You would think that the FAA, the agency charged with protecting the safety of the flying public, would take special care to ensure the safety of our most vulnerable flyers, those under the age of two.  And if it knew something was unsafe, it would use its regulatory authority to make it right, right?  You might reasonably think that.  But you would be wrong.

Yes, the FAA, like everyone else in the aviation business, knows that kids are safe flying only when they have their own seat and an approved restraint.  The FAA says as much on its Child Safety website.  http://www.faa.gov/passengers/fly_children/. According to the FAA, “the safest place for your child on an airplane is in a government-approved child safety restraint system (CRS) or device, not on your lap. Your arms aren't capable of holding your child securely, especially during unexpected turbulence.” And yet, notwithstanding its own admonition, children under the age of two are not required to be properly restrained when they fly.  In the eyes of the law, a parent’s lap is perfectly legal, no matter how unsafe it is.

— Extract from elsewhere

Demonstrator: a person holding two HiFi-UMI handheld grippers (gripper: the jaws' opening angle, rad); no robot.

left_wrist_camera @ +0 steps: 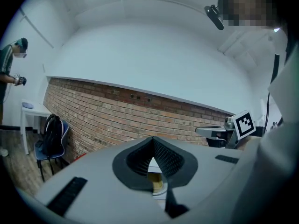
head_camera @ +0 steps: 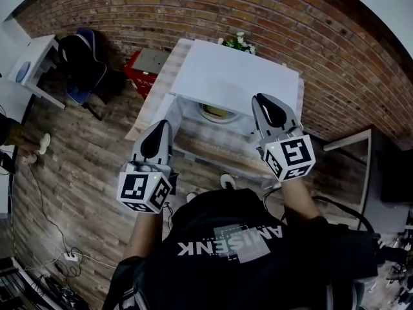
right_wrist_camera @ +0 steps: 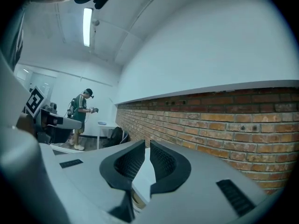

And there’s the rub.  Many parents who would never think of driving with an infant or toddler unsecured in the backseat of a car seem unaware of the safety risk in an aircraft.  (As with car seats, the type of proper restraint will vary with factors such as weight/height/age of the child.) While money may be a factor for some people, the vast majority I’ve spoken with over the years have indicated they would never risk their child’s life for the cost of another ticket.  They just never thought they were risking their child’s life; they believe that if it were unsafe for a child to fly unrestrained, the FAA wouldn’t allow it.

Although the FAA acknowledges that a parent’s arms, no matter how strong, are inadequate to harness a child in the event of violent turbulence or rapid deceleration, the FAA still does not see fit to mandate safety seats. ( And it’s not just the child who is at risk; unrestrained, a child can become an uncontrolled flying object in the cabin with potentially catastrophic effect for other passengers.) A survivable accident could result in the serious injury or even death of an unsecured child. Speculative? Tell that to the parents who have survived a crash only to learn that their infant-in-arms was not so lucky.

NTSB Child Restraint Recommendation Follows 1994 USAir Accident

The accident that finally drove this tragic point home to the NTSB was the July 2, 1994, USAir DC-9 accident in Charlotte, N.C. Two mothers on that fateful flight were holding their daughters (both under the age of two) on their laps. When the airplane experienced a powerful microburst on approach to Charlotte, causing it to land in a wooded area just short of the runway, the violent gyrations of the aircraft were too much for the two parents with unrestrained infants. While both mothers survived the crash relatively unscathed, their baby daughters were not so fortunate. One died on impact and one was severely injured. According to the NTSB report of the accident, the mother of the child who was killed stated that she was unable to maintain a secure hold on her child during the impact.

It doesn’t take a physicist to understand that the g-forces from a hurtling aircraft would make it nearly impossible to hold onto a lap child. As a result of this accident and the ensuing NTSB investigation, the Board recommended to the FAA in 1995 that children under the age of two be restrained on takeoff, landing and during turbulence.  While the FAA conducted tests of child safety restraints, it has yet to do anything more than recommend their use.

And so while the number of survivable accidents has increased, parents with unrestrained infants run what could well be one of the worst case scenarios for any parent – to survive a plane crash only to have your infant not make it.  Yes, I take kids seats personally.  Maybe because I was the lead accident investigator for the IAM, USAir’s mechanics’ union, on the 1994 Charlotte crash. An image seared in my mind was the fireman carrying out the remains of the dead toddler, a child a mother’s arms could not restrain.